I need the entries printed again word for word, without the images.

_The data_

------------------------------------

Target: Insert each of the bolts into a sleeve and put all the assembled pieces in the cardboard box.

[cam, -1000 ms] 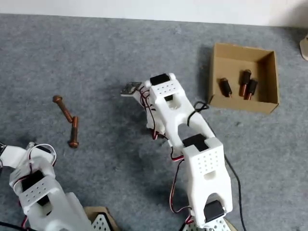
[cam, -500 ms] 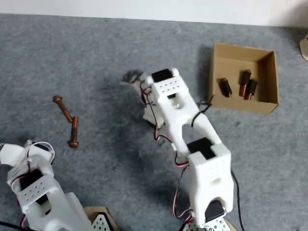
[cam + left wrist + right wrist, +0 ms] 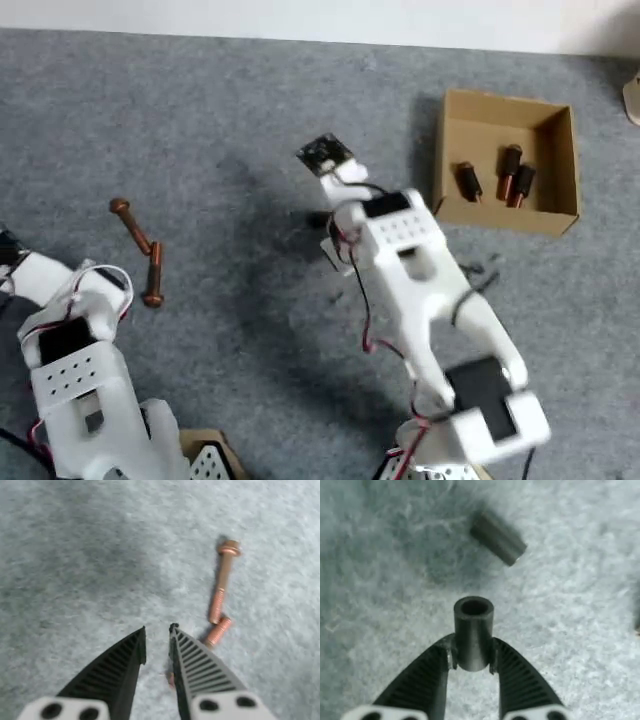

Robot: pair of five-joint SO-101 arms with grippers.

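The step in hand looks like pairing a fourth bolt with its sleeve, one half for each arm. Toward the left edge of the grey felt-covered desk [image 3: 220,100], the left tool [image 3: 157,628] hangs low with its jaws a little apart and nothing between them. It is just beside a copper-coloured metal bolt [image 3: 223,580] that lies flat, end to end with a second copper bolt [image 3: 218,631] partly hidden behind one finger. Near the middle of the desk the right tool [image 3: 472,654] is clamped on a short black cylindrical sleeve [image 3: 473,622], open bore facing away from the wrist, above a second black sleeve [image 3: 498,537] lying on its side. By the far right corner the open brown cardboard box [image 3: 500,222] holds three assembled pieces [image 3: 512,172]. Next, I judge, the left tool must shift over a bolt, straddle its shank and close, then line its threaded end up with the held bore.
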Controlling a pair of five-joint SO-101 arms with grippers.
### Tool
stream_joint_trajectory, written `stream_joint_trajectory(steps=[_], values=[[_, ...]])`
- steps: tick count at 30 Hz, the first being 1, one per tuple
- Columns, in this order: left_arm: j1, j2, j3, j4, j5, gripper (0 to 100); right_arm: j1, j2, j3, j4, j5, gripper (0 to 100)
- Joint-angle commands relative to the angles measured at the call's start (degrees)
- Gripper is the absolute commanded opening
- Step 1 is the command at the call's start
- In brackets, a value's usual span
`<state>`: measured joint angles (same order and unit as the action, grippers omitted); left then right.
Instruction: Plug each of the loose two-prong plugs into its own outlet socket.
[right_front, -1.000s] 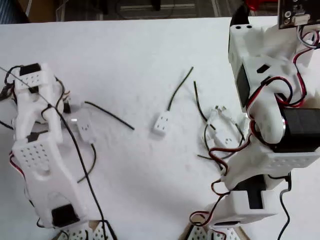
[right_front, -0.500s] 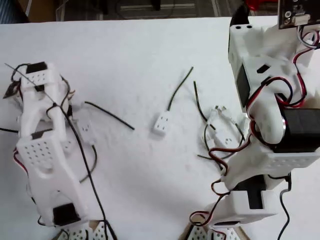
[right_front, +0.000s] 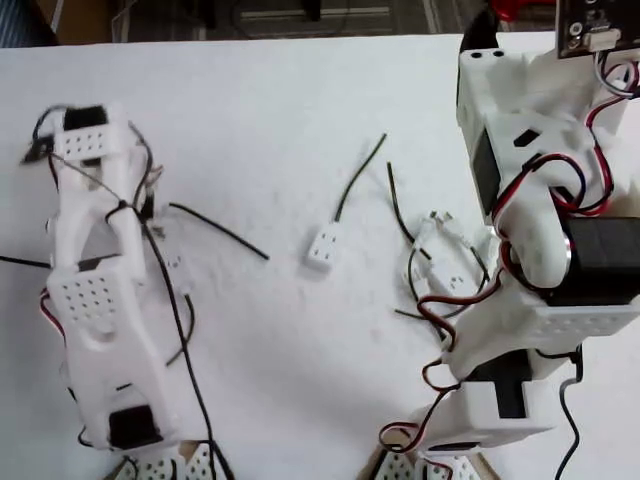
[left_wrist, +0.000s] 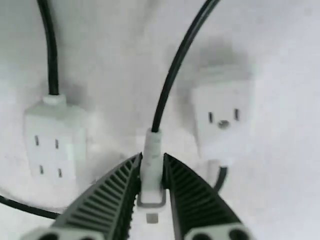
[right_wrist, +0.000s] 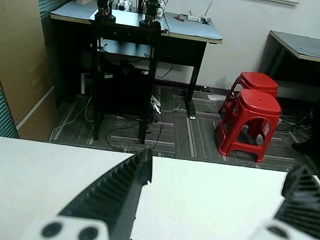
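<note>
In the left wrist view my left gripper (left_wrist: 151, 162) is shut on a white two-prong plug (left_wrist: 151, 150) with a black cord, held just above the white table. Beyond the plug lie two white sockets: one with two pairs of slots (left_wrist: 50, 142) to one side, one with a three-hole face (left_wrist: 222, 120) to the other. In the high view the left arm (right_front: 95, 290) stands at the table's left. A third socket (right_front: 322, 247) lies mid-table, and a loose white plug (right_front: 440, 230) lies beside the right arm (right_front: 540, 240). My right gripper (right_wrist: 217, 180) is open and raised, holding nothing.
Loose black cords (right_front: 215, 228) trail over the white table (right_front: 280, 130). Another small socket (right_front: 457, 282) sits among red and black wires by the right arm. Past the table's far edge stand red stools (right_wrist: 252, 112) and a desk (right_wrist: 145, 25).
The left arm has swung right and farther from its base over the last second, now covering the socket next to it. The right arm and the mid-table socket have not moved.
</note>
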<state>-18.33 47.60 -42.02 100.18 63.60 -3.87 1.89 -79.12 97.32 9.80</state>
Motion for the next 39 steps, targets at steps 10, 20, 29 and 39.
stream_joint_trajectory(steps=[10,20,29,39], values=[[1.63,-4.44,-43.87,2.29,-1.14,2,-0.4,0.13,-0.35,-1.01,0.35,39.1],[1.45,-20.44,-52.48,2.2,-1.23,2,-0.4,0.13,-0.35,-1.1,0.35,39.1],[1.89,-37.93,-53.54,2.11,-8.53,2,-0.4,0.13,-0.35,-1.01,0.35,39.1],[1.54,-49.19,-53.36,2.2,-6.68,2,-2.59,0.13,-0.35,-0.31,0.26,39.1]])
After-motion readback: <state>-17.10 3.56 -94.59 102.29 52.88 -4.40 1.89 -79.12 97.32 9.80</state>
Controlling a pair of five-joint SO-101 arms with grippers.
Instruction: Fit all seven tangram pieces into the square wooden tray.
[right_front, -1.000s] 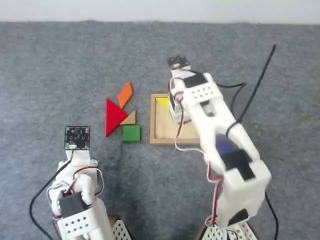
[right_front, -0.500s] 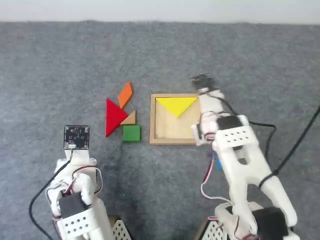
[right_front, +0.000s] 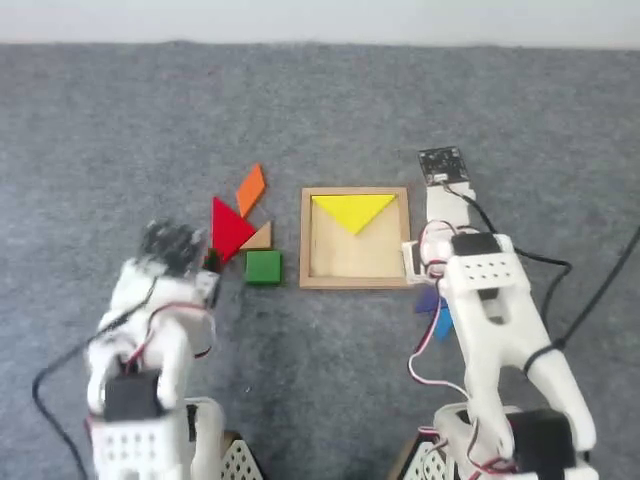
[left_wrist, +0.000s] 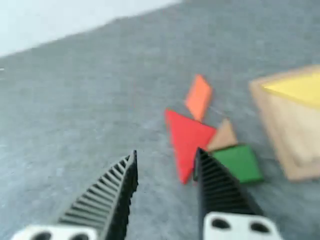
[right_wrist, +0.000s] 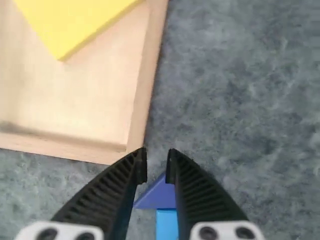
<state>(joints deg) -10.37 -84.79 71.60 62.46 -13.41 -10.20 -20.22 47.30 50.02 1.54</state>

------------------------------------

_Your response_
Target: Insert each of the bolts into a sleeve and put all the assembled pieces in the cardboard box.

[cam, -1000 ms] 
[cam, -500 ms] 
[cam + left wrist + right wrist, +0 ms] 

Robot: pair of five-joint SO-101 arms with grippers.

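The step in hand looks like pairing a fourth bolt with its sleeve, one half for each arm. Toward the left edge of the grey felt-covered desk [image 3: 220,100], the left tool [image 3: 157,628] hangs low with its jaws a little apart and nothing between them. It is just beside a copper-coloured metal bolt [image 3: 223,580] that lies flat, end to end with a second copper bolt [image 3: 218,631] partly hidden behind one finger. Near the middle of the desk the right tool [image 3: 472,654] is clamped on a short black cylindrical sleeve [image 3: 473,622], open bore facing away from the wrist, above a second black sleeve [image 3: 498,537] lying on its side. By the far right corner the open brown cardboard box [image 3: 500,222] holds three assembled pieces [image 3: 512,172]. Next, I judge, the left tool must shift over a bolt, straddle its shank and close, then line its threaded end up with the held bore.
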Controlling a pair of five-joint SO-101 arms with grippers.
### Tool
stream_joint_trajectory, written `stream_joint_trajectory(steps=[_], values=[[_, ...]])`
- steps: tick count at 30 Hz, the first being 1, one per tuple
- Columns, in this order: left_arm: j1, j2, j3, j4, j5, gripper (0 to 100); right_arm: j1, j2, j3, j4, j5, gripper (0 to 100)
- Joint-angle commands relative to the angles measured at the call's start (degrees)
- Gripper is the absolute commanded opening
- Step 1 is the command at the call's start
- In brackets, a value's usual span
`<state>`: measured joint angles (same order and unit as the action, grippers omitted); left then right.
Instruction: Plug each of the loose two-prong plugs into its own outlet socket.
[right_front, -1.000s] 
[right_front, -0.500s] 
[right_front, +0.000s] 
[left_wrist, +0.000s] 
[right_wrist, +0.000s] 
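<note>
In the left wrist view my left gripper (left_wrist: 151, 162) is shut on a white two-prong plug (left_wrist: 151, 150) with a black cord, held just above the white table. Beyond the plug lie two white sockets: one with two pairs of slots (left_wrist: 50, 142) to one side, one with a three-hole face (left_wrist: 222, 120) to the other. In the high view the left arm (right_front: 95, 290) stands at the table's left. A third socket (right_front: 322, 247) lies mid-table, and a loose white plug (right_front: 440, 230) lies beside the right arm (right_front: 540, 240). My right gripper (right_wrist: 217, 180) is open and raised, holding nothing.
Loose black cords (right_front: 215, 228) trail over the white table (right_front: 280, 130). Another small socket (right_front: 457, 282) sits among red and black wires by the right arm. Past the table's far edge stand red stools (right_wrist: 252, 112) and a desk (right_wrist: 145, 25).
The left arm has swung right and farther from its base over the last second, now covering the socket next to it. The right arm and the mid-table socket have not moved.
</note>
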<state>-18.33 47.60 -42.02 100.18 63.60 -3.87 1.89 -79.12 97.32 9.80</state>
Motion for the next 39 steps, targets at steps 10, 20, 29 and 39.
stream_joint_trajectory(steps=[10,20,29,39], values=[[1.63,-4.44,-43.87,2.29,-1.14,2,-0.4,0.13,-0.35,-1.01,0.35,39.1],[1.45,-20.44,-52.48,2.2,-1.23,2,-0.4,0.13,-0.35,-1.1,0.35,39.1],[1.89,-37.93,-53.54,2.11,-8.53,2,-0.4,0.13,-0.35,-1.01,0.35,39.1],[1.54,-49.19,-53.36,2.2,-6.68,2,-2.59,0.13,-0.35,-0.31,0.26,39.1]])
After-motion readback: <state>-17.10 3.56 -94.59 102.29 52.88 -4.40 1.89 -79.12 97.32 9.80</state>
Controlling a pair of five-joint SO-101 arms with grippers.
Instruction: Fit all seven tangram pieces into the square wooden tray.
[right_front, -1.000s] 
[right_front, -0.500s] 
[right_front, +0.000s] 
[left_wrist, +0.000s] 
[right_wrist, +0.000s] 
<state>(joints deg) -10.37 -84.79 71.60 62.46 -13.41 -10.20 -20.22 47.30 50.02 1.54</state>

That is the entire output.